Good to meet you as well Stephan!
trux and everyone,
Zeagle Systems will have information on the website as soon as possible, but please realize that prior to the DEMA Show we are all maxed out trying to bring everything together at last minute. We have yet to unload the DEMA booth from our trucks, and are taking today off... a first for quite a while.
Presently I am the only freediver at Zeagle, although founder and president, Dennis Bulin, has tried the Ascent BC Belt in shallow water and has set a goal to become a freediver.
I don't pull the strings on the Zeagle website, so I set up
http://www.floridaskindiver.com/ so that I could put up photos, video and information instantly. I'll be putting up much more on an almost daily basis now that we have debuted the finished product.

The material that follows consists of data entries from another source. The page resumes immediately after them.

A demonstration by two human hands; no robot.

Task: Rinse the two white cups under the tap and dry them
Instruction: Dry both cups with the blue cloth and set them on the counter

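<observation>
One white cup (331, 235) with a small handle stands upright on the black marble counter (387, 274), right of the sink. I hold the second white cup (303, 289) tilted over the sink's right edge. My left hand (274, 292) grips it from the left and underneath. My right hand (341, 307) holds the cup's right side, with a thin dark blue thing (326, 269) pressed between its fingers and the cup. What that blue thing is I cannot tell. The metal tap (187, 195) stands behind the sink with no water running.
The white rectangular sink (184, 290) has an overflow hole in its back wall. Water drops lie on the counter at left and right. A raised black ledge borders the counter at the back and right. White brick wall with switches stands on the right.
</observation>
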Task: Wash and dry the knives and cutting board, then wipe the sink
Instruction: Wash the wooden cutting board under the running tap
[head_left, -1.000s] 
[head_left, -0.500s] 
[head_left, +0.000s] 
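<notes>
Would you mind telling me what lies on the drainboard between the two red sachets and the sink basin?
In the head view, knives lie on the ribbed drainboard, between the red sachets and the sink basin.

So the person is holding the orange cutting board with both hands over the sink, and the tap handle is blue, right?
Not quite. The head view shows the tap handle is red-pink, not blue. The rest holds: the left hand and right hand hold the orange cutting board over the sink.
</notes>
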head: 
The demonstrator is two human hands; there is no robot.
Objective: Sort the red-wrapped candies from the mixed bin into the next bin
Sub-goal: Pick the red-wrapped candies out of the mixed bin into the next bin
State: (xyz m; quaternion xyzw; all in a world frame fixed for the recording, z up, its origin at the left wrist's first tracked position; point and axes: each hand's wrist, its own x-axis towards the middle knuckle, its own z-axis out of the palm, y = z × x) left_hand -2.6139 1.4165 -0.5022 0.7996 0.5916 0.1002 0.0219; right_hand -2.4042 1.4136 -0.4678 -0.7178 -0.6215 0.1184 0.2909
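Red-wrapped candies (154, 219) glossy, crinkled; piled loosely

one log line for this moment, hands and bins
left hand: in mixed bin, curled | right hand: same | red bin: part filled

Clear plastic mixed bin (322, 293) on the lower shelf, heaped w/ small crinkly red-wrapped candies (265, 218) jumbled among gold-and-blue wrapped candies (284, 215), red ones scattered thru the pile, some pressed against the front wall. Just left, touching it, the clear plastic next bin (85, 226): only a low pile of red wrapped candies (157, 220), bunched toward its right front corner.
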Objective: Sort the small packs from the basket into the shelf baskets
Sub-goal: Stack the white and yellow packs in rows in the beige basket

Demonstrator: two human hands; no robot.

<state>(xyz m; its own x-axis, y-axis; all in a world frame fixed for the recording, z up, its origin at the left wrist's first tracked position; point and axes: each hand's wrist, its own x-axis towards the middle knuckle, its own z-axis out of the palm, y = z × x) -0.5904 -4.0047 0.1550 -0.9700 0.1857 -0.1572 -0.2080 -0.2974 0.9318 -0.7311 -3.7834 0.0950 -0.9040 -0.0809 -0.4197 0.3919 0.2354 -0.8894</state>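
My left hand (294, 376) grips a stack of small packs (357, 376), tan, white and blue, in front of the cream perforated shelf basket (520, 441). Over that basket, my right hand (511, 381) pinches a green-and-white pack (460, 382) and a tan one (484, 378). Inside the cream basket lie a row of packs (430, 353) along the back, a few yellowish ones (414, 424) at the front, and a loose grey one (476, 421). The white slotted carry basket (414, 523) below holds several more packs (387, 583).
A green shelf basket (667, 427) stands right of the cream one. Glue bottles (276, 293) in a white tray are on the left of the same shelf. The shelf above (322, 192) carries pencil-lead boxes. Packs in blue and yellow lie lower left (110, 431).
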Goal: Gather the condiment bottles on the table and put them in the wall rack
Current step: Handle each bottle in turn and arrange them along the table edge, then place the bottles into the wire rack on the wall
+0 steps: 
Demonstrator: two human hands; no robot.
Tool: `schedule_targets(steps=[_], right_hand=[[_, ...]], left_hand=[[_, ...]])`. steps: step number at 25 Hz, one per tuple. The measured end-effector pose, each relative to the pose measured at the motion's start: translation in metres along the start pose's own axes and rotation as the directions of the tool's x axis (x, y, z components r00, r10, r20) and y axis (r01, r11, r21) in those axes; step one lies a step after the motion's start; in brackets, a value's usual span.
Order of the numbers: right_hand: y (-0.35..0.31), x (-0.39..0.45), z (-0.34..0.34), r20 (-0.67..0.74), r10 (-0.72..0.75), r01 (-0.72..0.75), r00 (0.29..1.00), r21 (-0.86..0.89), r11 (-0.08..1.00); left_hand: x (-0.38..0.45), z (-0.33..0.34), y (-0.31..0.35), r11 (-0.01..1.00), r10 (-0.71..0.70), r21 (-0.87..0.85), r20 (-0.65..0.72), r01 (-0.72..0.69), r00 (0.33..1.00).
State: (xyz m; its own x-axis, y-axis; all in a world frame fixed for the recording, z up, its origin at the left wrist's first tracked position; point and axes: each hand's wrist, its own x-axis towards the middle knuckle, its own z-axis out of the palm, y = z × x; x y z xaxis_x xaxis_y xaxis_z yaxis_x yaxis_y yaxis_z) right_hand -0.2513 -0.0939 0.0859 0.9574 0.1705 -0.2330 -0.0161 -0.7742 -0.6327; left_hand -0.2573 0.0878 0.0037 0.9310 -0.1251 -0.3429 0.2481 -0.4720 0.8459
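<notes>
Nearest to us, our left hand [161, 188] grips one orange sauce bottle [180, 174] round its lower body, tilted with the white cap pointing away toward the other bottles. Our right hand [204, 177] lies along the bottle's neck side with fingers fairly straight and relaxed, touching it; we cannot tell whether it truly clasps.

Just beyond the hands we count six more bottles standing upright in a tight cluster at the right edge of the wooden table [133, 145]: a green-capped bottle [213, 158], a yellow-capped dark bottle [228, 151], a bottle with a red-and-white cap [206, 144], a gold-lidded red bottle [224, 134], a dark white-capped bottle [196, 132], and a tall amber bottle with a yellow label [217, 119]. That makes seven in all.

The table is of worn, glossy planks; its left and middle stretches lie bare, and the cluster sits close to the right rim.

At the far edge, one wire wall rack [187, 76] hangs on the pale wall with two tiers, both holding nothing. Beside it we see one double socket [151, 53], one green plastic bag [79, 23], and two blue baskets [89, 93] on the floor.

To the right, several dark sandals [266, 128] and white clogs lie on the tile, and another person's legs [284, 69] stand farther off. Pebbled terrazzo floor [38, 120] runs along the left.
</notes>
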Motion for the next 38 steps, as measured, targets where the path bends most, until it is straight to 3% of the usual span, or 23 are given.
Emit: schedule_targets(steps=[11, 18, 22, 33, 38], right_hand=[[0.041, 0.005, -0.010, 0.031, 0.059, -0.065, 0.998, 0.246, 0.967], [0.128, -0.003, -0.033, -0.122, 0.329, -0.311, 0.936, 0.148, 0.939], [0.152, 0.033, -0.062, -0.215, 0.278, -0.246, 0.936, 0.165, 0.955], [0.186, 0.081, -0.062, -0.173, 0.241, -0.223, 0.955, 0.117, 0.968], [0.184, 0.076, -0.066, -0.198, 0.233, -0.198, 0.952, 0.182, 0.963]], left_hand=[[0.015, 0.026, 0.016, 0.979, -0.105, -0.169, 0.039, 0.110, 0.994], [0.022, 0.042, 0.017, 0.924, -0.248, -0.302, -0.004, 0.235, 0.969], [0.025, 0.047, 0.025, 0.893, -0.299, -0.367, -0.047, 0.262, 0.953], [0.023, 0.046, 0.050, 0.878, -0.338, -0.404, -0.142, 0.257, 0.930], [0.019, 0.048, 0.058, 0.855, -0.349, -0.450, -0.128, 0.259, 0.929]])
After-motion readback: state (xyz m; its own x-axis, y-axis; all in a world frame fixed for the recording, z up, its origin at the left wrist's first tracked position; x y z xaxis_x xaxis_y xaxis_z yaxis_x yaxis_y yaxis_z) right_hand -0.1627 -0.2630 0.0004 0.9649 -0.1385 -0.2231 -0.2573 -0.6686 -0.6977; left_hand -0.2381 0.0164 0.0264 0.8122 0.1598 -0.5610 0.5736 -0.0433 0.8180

The suggested retail price is $599 for everything except weights, including our new compact cross-over filler. It is available in size medium right away, with large and small to follow in about a month or so.
I have been diving many prototypes since January with a 6 cu ft cylinder. A few months later we got the compact 4 cu ft cylinders, and with one of them I get about 12 dives before needing a refill. Depth and suit thickness will vary the results, and so will the diver's experience with achieving neutral buoyancy.
Besides the DB article, (thank you very much John Liang and Stepan Whelan), the Ascent has been featured in Spearfishing Magazine's new fall issue
http://www.spearfishingmagazine.com/ and I was also interviewed on video by Tony Grogan SM's publisher. Scuba Diving Magazine TV came by for Zeagle interviews and also a Russian magazine, which I'll have to look up for the title.
To be sure this is a BC, not a PFD like the proposed FreeDive Safety Vest. And like all BCs, it will not keep a diver's airway out of the water. With normal use, floatation is provided by the automatic expansion of air, (Boyle's Law), after the diver becomes neutral at depth and begins to ascend. During most dives we have noticed the BC to be full and over-pressurizing at around a depth of 15 feet on ascent, and almost always at the surface. This matches the zone where black outs occur 99% of the time, according to Kirk Krack from PFI. With proper weighting of the BC, I have not been able to sink it once filled, even with extreme exhalation. There is a high probability that a black out victim wearing an Ascent BC Belt will remain at the surface, so this could have a profound difference in the outcome.
A freediver using the Ascent does not have to expend nearly the amount of energy that a CW freediver does, to battle positive buoyancy when descending and negative buoyancy when leveling off or ascending, and that may be the most important benefit.